• [Problem description]:
Your task is to repeat exactly the lines below between the line holding "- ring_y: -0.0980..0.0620" and the line holding "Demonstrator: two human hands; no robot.", inclusive, and only those.
- - - - - - -
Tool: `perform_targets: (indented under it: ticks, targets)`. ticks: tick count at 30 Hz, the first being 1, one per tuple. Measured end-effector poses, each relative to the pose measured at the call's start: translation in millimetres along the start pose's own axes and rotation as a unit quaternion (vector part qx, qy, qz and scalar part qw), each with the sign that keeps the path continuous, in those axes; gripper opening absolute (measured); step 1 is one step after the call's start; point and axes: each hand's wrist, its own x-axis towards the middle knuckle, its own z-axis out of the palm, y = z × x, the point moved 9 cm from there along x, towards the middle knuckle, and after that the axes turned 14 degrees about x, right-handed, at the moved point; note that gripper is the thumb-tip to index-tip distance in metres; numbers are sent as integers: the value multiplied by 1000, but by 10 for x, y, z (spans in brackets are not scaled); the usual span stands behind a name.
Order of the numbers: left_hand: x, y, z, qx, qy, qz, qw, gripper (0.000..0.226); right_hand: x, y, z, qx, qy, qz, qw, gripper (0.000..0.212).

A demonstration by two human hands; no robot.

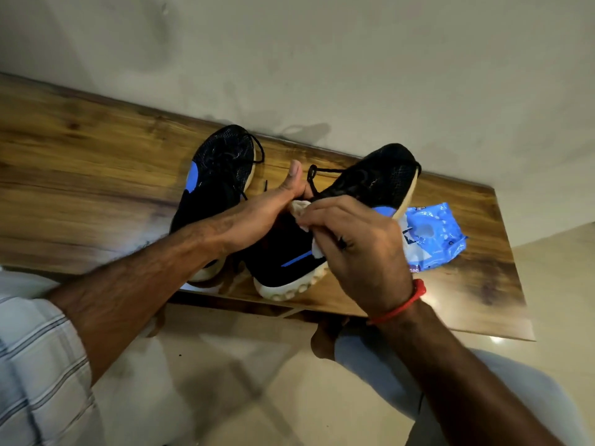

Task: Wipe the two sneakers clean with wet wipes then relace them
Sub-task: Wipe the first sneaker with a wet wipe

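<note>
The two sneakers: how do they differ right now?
The left sneaker lies flat on the table, untouched; the right sneaker is tilted up, steadied by the left hand. The right hand presses a wipe on the right sneaker; nothing touches the left one. Both are black with blue patches, pale soles and laces in.

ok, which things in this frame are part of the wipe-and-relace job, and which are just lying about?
Part of the job:
- right sneaker, steadied by left hand
- left sneaker, laces loose
- white wipe, gripped by right hand
- blue wipes pack

Lying about:
- wooden table
- red wrist thread
</note>
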Motion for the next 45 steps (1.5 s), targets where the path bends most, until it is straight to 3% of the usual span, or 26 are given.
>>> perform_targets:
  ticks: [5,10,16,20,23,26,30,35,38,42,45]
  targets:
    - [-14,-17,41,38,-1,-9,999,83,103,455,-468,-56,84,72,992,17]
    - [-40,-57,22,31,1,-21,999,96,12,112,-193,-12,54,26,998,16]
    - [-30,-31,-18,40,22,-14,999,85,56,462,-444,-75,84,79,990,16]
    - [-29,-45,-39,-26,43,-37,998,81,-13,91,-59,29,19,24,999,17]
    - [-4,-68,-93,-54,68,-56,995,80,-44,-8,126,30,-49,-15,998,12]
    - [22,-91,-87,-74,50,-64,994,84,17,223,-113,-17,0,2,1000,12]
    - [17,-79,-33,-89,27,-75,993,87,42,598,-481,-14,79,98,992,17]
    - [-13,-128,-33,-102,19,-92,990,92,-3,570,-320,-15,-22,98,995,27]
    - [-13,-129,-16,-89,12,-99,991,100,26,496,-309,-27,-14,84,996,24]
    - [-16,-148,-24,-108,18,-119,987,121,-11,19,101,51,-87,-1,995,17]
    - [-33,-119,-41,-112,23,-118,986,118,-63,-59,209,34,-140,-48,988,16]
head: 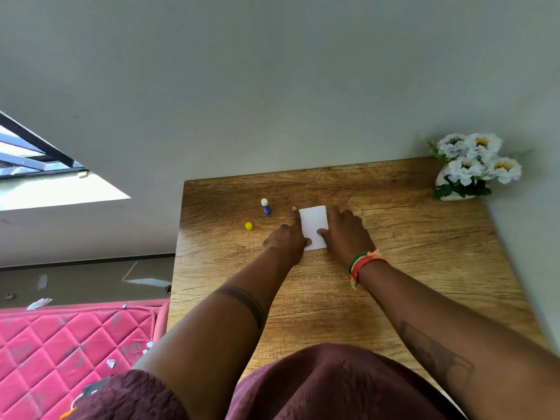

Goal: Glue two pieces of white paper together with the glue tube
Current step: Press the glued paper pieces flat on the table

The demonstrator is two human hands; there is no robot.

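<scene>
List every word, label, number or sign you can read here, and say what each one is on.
No text can be read.
Glue tube: the blue body may bear a label, but it is too small and blurred to read.
Yellow cap: no marking shows.
White paper: blank where it shows, under the left hand and right hand.
Vase of flowers: no lettering visible.

The paper (313,226) in the middle of the frame is white. The glue tube (265,206) is blue with a white top. Below it to the left, the little cap (248,226) is yellow. The table (424,237) is brown with wood lines. At the upper right, the flowers (475,159) are white with yellow middles. At the lower left, the mattress (69,338) is pink with diamond shapes. The wristband (362,263) is green, yellow and red.
</scene>
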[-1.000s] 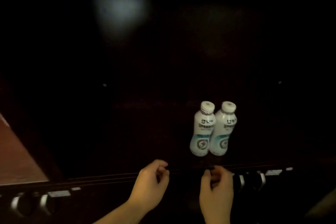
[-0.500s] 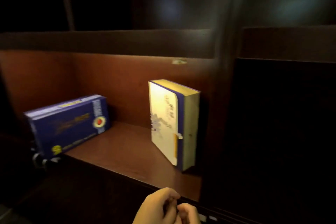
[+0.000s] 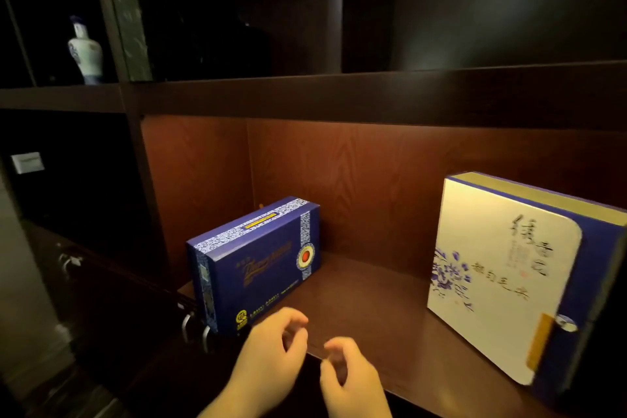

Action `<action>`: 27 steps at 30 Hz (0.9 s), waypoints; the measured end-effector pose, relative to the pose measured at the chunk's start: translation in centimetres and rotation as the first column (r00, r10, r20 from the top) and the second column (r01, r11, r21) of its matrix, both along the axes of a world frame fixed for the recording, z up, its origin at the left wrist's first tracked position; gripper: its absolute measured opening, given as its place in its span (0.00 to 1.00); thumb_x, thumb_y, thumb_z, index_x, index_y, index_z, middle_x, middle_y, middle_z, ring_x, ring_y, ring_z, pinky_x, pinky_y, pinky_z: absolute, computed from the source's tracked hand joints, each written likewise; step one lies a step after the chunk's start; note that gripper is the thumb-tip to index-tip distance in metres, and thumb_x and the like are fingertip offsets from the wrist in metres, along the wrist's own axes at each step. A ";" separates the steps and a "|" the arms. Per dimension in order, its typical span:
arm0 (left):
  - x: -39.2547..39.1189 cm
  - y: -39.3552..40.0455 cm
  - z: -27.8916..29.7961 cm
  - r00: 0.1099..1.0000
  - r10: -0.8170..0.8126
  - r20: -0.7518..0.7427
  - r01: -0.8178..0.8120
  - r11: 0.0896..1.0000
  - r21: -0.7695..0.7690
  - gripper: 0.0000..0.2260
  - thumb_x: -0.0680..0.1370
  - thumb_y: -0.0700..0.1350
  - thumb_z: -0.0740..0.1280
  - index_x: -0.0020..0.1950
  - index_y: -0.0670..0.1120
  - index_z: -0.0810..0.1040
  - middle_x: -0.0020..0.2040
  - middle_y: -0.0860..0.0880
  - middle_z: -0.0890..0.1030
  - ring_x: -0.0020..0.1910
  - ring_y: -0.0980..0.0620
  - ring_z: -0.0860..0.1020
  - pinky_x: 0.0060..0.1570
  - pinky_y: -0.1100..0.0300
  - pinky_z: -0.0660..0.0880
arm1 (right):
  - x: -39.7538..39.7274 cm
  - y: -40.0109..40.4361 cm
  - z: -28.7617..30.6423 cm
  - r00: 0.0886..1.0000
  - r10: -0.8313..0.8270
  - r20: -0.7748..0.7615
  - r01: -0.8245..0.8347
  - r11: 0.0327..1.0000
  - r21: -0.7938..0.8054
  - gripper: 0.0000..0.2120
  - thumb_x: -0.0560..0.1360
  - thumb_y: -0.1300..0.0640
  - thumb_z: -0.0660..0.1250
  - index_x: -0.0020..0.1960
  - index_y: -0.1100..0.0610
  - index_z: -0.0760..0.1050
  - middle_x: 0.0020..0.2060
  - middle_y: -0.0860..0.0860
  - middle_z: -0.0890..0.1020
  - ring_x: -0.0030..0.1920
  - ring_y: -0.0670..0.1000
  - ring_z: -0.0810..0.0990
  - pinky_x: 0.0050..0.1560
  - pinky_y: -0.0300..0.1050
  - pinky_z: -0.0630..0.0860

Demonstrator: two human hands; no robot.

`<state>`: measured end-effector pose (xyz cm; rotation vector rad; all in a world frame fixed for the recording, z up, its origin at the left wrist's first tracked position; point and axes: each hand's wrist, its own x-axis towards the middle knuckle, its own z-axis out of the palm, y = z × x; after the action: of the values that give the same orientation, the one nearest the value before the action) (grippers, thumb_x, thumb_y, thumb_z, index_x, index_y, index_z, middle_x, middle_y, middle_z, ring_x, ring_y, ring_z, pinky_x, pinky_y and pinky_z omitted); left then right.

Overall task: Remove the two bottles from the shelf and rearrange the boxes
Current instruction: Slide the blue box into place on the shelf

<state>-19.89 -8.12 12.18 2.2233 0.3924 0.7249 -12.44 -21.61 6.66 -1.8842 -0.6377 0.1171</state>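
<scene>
A dark blue box point(image 3: 261, 265) with a red round emblem stands on its long edge at the left of a lit wooden shelf point(image 3: 366, 302), angled against the side wall. A cream and blue box point(image 3: 502, 275) with dark calligraphy stands upright at the right. My left hand point(image 3: 268, 363) and my right hand point(image 3: 349, 380) hover side by side at the shelf's front edge, between the two boxes. Both hold nothing, fingers loosely curled and apart. The two bottles are out of view.
A blue and white porcelain vase point(image 3: 84, 51) stands on the upper shelf at the far left, beside a grey upright book or box point(image 3: 132, 34). Dark shelf dividers point(image 3: 334, 7) frame the compartments. Metal handles point(image 3: 195, 329) show below the blue box.
The view swung left from the dark compartment with the two bottles to the lit shelf with the boxes. My hands rose from the ledge and now hover apart before the shelf.
</scene>
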 end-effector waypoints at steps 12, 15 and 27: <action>8.6 18.6 5.0 0.864 0.458 0.210 -0.503 0.789 0.353 0.21 0.72 0.47 0.76 0.63 0.46 0.77 0.60 0.45 0.77 0.60 0.39 0.73 0.56 0.42 0.72 | 23.2 19.1 7.7 0.989 -0.056 0.134 0.060 0.998 -0.022 0.06 0.79 0.57 0.67 0.55 0.50 0.74 0.51 0.51 0.81 0.51 0.56 0.81 0.49 0.47 0.73; 10.1 21.0 4.1 0.828 0.560 -0.030 -0.522 0.789 0.323 0.33 0.72 0.62 0.71 0.73 0.51 0.68 0.73 0.46 0.64 0.73 0.40 0.59 0.65 0.38 0.67 | 27.6 22.9 8.4 0.985 -0.042 0.166 0.062 0.991 -0.116 0.21 0.80 0.53 0.66 0.71 0.55 0.72 0.69 0.55 0.73 0.65 0.58 0.77 0.62 0.52 0.76; 12.0 24.6 0.9 0.846 0.420 -0.328 -0.339 0.899 0.275 0.39 0.68 0.67 0.73 0.71 0.54 0.60 0.79 0.46 0.48 0.78 0.37 0.44 0.69 0.43 0.65 | 33.5 28.3 8.1 0.981 -0.107 -0.160 0.078 0.980 -0.182 0.38 0.82 0.47 0.67 0.84 0.60 0.53 0.82 0.59 0.57 0.78 0.65 0.65 0.71 0.60 0.69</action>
<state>-7.90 16.52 13.11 2.5207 1.0224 0.5452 21.07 6.65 14.72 -2.0438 -0.4334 0.2778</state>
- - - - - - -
• [Solution to this problem]:
  - ring_y: -0.0980..0.0620
  - ring_z: -0.0860..0.1020
  - pinky_x: 0.0060..0.1570
  - pinky_y: -0.1100..0.0300
  - pinky_z: -0.0660..0.0880
arm1 (right):
  - x: -39.7538..39.7274 cm
  - y: -40.0109..40.4361 cm
  - z: -28.7617..30.6423 cm
  - r00: 0.0886..1.0000
  - r10: -0.8313..0.8270
  - r20: -0.7748..0.7615
  - r01: -0.8245..0.8347
  - r11: 0.0327..1.0000
  - r21: -0.7938..0.8054
  - gripper: 0.0000..0.2120
  - thumb_x: -0.0560..0.1360
  - thumb_y: -0.1300..0.0640
  - thumb_z: -0.0660..0.1250
  - index_x: -0.0020..0.1960
  - index_y: -0.1100..0.0610
  - index_z: -0.0760..0.1050
  - middle_x: 0.0020..0.2060
  - middle_y: -0.0860..0.0860
  - middle_z: -0.0890..0.1020
  - ring_x: -0.0030..0.1920
  - ring_y: -0.0670..0.1000
  - ring_z: -0.0810..0.0990
  - pinky_x: 0.0050..0.1560
  - pinky_y: -0.0300..0.1050
  - pinky_z: -0.0630..0.0860

Demonstrator: two human hands; no robot.

The output has been completed.